Visualizing Results
What if you want to share results of flows with human beings or inspect results by yourself? One option is to use Jupyter notebooks and Metaflow Client API, which is a good combination for ad-hoc analysis and exploration.
If you have a good idea what information you want to observe in every execution, it is more convenient to produce a relevant report automatically. Metaflow comes with a built-in mechanism to create and view such reports with a few lines of code, called cards. These cards can contain any images, text, and tables which help you observe the flow.
As of Metaflow 2.11, cards can update live while tasks are executing, so you can use them to monitor progress and visualize intermediate results of running tasks.
What are cards?
To get an idea of how cards can make an ML project observable, take a look at the following short video:
Here are some illustrative use cases that cards are a good fit for:
- Creating a report of model performance or data quality every time a task executes, for instance, every time a new model is trained.
- Monitoring progress of a long-running task.
- Sharing human-readable results with non-technical stakeholders.
- Debugging task behavior by attaching a suitable card to the flow during development.
- Experiment tracking: comparing results across multiple runs
In contrast, cards are not meant for building complex, interactive dashboards or for ad-hoc exploration that is a spot-on use case for notebooks. If you are curious, you can read more about the motivation for cards in the original release blog post and the announcement post for updating cards.
How to use cards?
This short video (no sound) shows cards from the developer point of view:
You can attach cards in any Metaflow step. When a task corresponding to the step
finishes, an additional piece of code is executed which creates an HTML file visualizing
the results of the task. In the illustration below, the train step trains three models
in parallel by using foreach. The step is decorated with
the @card
decorator, so it produces a human-readable report alongside its usual
programmatic results.
Each model could be accompanied by a card showing model validation metrics. For instance, you can easily customize the cards to look something like this:
Note that cards don’t change the behavior of the workflow in any way. They are created and stored independent of the flow or task. Should something fail during the creation of a card, the execution of the workflow is not affected, which makes cards safe to use even in sensitive production deployments.
How to view cards
Currently, there are three main mechanisms for viewing cards, which are discussed in detail below:
- You can use the Metaflow CLI on the command line to view cards in a browser.
- You can use the
get_cards
API to access cards programmatically, e.g. in a notebook. - If you have the Metaflow Monitoring GUI deployed, cards will automatically show in the task page, as shown in the video above.

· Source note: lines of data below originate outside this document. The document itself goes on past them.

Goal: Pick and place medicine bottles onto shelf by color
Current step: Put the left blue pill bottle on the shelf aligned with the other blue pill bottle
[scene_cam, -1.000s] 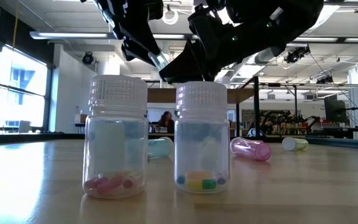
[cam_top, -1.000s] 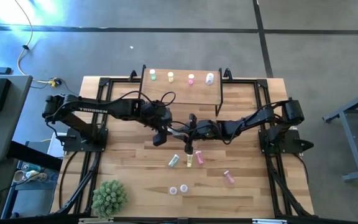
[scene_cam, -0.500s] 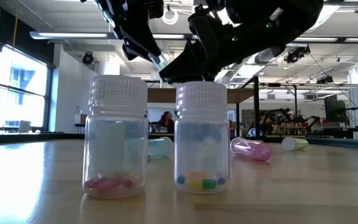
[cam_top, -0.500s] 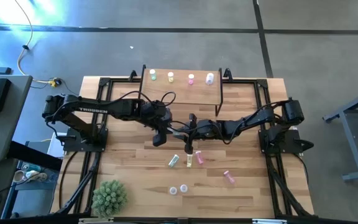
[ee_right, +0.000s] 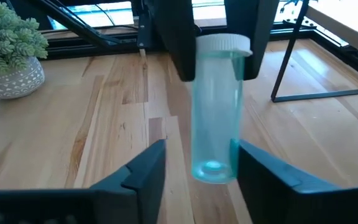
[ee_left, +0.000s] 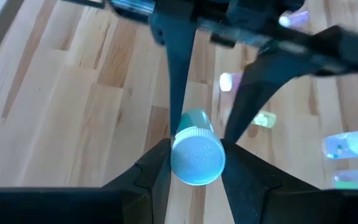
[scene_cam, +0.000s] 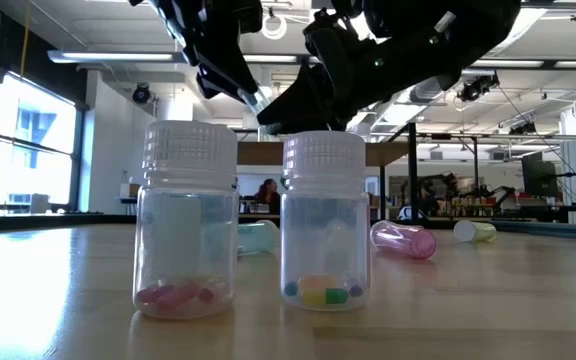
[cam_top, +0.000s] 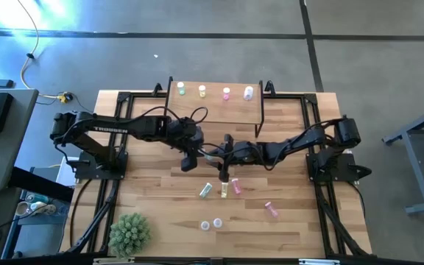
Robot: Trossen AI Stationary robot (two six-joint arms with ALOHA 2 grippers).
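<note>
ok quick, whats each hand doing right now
Left hand: closed on the teal bottle, at its cap end.
Right hand: open, fingers either side of that bottle.

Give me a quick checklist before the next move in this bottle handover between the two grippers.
1. Grip: left gripper shut on the bottle at its cap end: ok.
2. Takeover: right gripper flanks the bottle's base, with a gap on one side: not ok.
3. Cap on: ok.
4. Bottle clear of the table: ok.
5. Bare room on the shelf in front of its four bottles: ok.
</note>
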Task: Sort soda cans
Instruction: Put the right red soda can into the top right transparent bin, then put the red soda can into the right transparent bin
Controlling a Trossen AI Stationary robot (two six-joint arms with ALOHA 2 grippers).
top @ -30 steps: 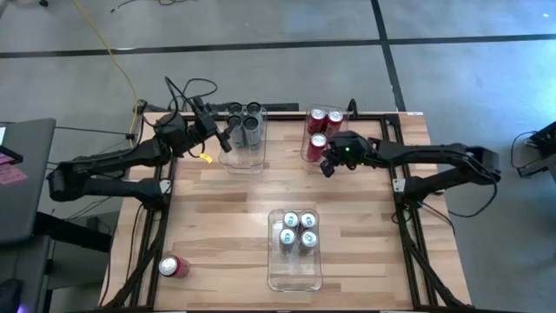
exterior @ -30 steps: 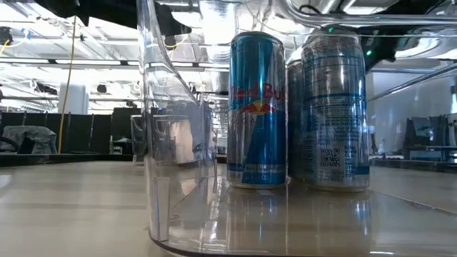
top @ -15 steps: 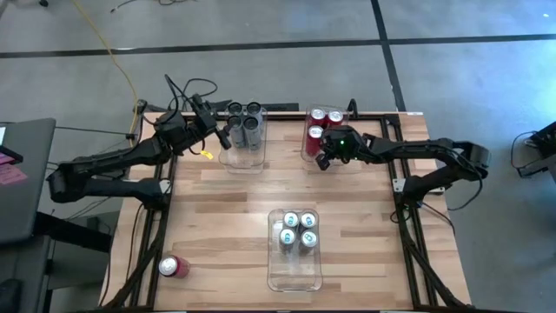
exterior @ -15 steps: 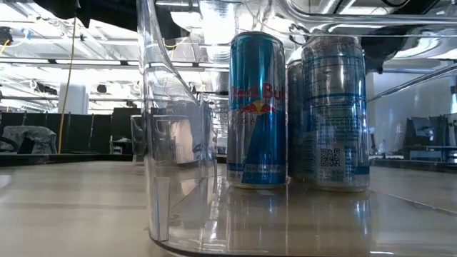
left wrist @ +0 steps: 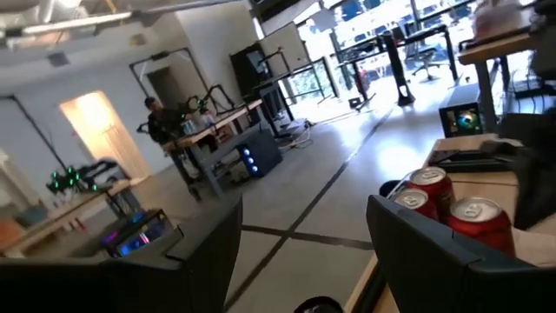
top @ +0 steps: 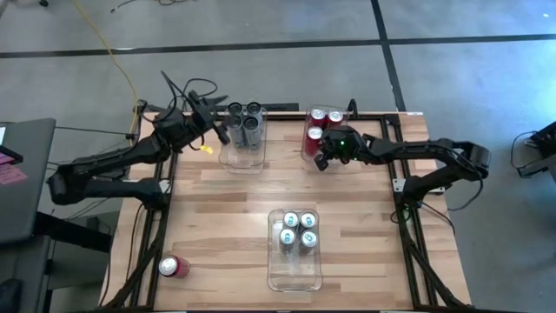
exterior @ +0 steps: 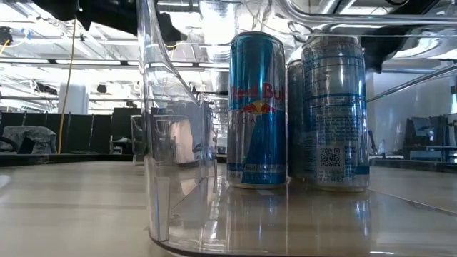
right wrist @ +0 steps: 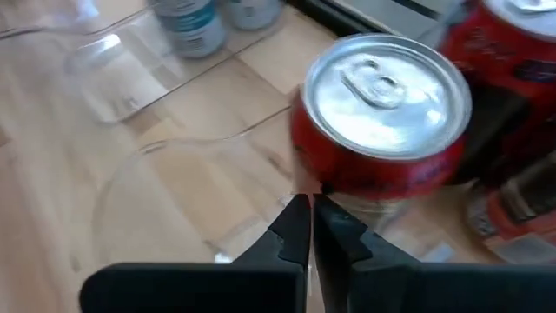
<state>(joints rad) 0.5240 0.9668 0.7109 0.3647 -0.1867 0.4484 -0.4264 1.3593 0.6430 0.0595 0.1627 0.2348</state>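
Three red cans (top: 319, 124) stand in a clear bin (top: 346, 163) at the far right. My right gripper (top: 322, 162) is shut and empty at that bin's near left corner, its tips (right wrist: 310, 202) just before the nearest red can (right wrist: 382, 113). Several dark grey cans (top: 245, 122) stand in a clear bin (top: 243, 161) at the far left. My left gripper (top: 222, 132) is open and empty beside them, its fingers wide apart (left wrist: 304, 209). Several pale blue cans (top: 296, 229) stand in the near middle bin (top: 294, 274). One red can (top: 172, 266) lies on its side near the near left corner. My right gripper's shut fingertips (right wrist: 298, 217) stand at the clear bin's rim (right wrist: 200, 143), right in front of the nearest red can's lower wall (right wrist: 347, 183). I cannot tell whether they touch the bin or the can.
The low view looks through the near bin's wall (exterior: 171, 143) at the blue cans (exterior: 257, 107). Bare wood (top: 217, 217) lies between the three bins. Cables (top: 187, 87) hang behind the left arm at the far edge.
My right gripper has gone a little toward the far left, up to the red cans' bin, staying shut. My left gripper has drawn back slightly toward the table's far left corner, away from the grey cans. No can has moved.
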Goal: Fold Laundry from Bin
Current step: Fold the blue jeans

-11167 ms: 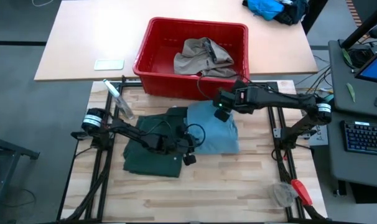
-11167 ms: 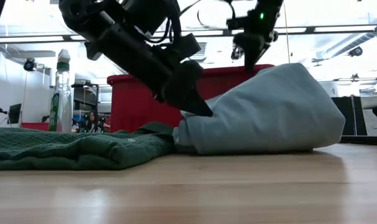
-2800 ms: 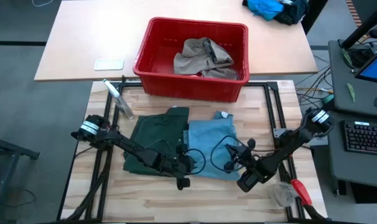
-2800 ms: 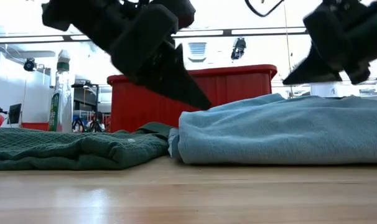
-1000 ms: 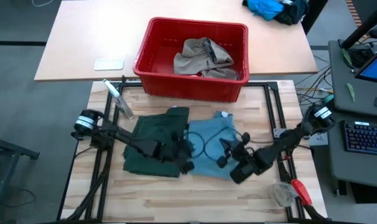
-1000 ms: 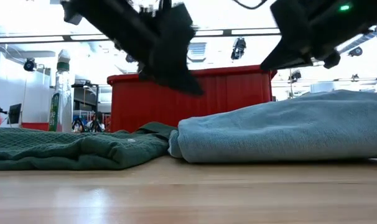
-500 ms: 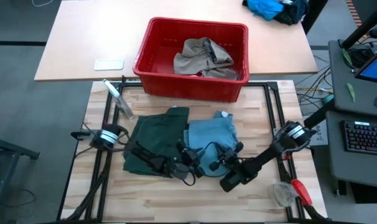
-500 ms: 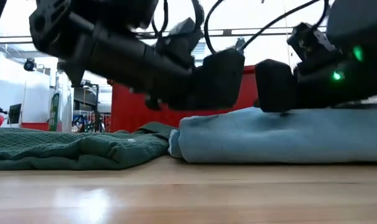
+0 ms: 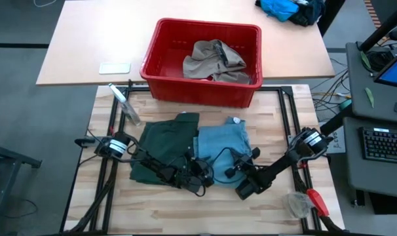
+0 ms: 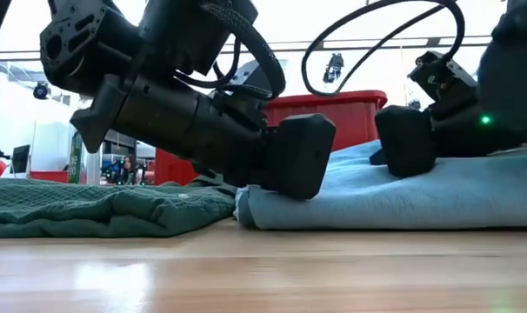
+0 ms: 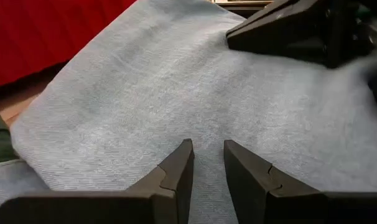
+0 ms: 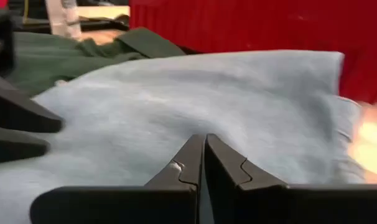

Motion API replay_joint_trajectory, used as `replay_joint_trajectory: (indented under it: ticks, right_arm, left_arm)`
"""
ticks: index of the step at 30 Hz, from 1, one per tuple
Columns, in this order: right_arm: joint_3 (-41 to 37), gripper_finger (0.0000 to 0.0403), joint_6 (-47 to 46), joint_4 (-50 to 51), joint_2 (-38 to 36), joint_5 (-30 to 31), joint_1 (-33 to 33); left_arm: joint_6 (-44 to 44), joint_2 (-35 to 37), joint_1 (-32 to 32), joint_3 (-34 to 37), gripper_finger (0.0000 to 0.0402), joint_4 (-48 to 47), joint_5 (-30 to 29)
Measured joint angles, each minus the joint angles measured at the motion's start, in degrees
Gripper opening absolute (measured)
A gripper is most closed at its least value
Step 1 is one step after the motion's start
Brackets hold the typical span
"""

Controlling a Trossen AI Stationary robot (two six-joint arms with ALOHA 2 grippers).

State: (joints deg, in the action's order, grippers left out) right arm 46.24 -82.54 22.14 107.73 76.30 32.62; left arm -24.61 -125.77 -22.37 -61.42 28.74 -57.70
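Note:
The folded light blue trousers (image 9: 223,141) lie flat on the wooden table, beside the folded dark green shorts (image 9: 162,147) on their left. The red bin (image 9: 185,92) stands behind them, and a khaki piece (image 9: 215,60) lies in it. My left gripper (image 11: 207,149) is low at the trousers' near left corner, slightly open with nothing between its fingers. My right gripper (image 12: 204,140) is shut and low over the trousers' near right part, pointing toward the bin. In the low view both grippers, left (image 10: 303,161) and right (image 10: 404,143), sit down on the blue cloth (image 10: 437,196). My left gripper lies almost level on the trousers' top layer near their near left corner (image 11: 176,134), coming from the table's left. No cloth shows between the fingers. My right gripper rests its shut fingers on the trousers' top layer (image 12: 204,124), slanting down from the table's near side. The trousers stay flat on the table.
A spray bottle (image 9: 123,103) lies at the table's far left. A red-handled tool (image 9: 314,200) and a clear lump (image 9: 297,204) sit at the near right corner. A bright blue heap (image 9: 283,8) lies on the far table. Bare wood runs along the near edge.
Both grippers have sunk from above the laundry down onto the blue trousers. The left one has tipped toward level and gone a little toward the near right. The right one has rolled. The trousers' top has flattened on the right.

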Motion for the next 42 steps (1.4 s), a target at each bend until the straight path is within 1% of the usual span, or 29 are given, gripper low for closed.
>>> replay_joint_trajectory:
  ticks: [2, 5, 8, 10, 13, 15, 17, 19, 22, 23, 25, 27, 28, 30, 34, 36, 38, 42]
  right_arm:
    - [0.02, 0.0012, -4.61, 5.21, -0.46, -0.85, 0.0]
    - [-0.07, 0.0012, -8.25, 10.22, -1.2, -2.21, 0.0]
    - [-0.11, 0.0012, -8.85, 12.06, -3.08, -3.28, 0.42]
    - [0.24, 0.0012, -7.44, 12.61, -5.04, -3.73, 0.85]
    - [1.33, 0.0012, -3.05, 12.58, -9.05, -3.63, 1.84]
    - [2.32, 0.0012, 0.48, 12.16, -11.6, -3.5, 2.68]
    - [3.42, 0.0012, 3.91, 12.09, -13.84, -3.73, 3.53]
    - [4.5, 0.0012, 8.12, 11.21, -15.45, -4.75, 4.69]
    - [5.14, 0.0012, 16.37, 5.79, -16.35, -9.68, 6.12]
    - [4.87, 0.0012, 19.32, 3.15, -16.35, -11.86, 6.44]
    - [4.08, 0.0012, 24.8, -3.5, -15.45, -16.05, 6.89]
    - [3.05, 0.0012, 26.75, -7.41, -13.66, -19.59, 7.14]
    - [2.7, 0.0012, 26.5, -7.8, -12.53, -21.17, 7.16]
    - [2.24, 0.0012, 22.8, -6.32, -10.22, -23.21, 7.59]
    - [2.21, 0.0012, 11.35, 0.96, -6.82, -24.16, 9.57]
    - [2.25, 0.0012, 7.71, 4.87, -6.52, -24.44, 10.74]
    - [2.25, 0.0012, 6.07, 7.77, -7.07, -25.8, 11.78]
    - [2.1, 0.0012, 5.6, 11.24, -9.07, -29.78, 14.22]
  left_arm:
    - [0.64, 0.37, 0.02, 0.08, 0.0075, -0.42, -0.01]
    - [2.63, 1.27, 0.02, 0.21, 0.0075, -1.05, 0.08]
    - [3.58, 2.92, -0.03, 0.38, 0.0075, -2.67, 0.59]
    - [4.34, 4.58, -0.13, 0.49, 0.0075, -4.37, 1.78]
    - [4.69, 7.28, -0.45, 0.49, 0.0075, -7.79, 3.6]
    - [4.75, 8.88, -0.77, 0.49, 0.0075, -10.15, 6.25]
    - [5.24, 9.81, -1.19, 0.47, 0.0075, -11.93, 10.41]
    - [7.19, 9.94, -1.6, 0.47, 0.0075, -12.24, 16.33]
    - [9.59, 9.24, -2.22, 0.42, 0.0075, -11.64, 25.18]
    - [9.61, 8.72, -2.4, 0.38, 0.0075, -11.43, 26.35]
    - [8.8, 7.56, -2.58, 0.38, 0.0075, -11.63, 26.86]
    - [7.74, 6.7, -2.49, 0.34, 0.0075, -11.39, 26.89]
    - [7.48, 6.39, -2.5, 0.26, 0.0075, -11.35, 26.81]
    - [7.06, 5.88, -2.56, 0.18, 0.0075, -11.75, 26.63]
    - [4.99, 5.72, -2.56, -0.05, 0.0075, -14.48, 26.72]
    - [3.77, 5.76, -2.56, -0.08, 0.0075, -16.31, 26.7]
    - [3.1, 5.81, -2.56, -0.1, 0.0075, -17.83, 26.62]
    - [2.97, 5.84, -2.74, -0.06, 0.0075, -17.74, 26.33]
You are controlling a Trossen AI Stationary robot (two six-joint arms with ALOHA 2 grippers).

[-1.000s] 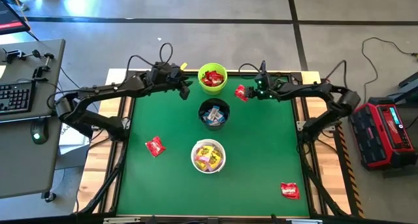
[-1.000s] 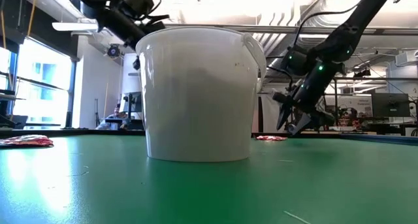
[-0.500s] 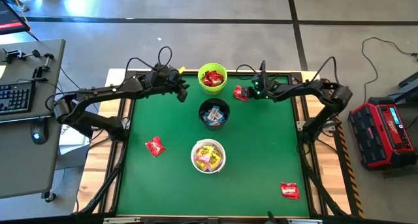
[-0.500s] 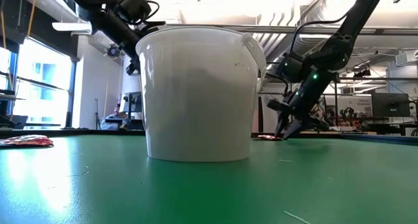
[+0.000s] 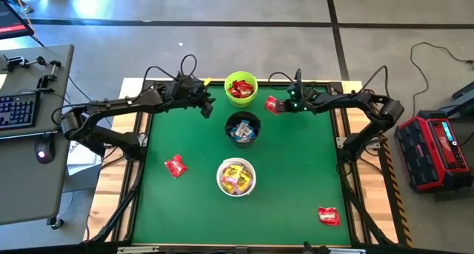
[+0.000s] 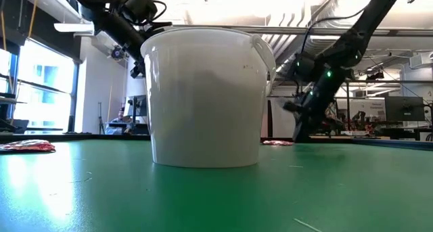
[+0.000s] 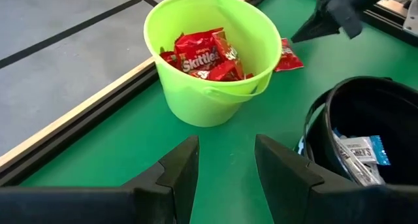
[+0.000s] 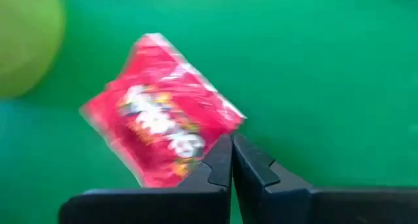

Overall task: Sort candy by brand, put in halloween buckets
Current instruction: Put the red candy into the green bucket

Also, crucially, cards work in any compute environment such as laptops, any remote tasks, or when the flow is scheduled to run automatically. Hence, you can use cards to inspect and debug results during prototyping, as well as monitor the quality of production runs.
Start developing cards
You can customize the content of cards as much or as little as you want: You can attach a Default Card to any existing workflow without changing anything in the code. Or, with a few lines of Python, you can create a card with custom content by using built-in Card Components. With a few additional lines, you can update cards in real-time during task execution.
If you need even more flexibility, you can find or create a Card Template to output a report formatted with arbitrary HTML and Javascript.
Learn more about these approaches in the following subsections:
- Effortless Task Inspection with Default Cards
- Easy Custom Reports with Card Components
- Updating Cards During Task Execution
- Advanced, Shareable Cards with Card Templates
If you are unsure, start with the Default Cards which explains the basics of card usage. For technical details, see the API reference that contains a complete guide of all card APIs.
You can test example cards interactively in Metaflow Sandbox, conveniently in the browser.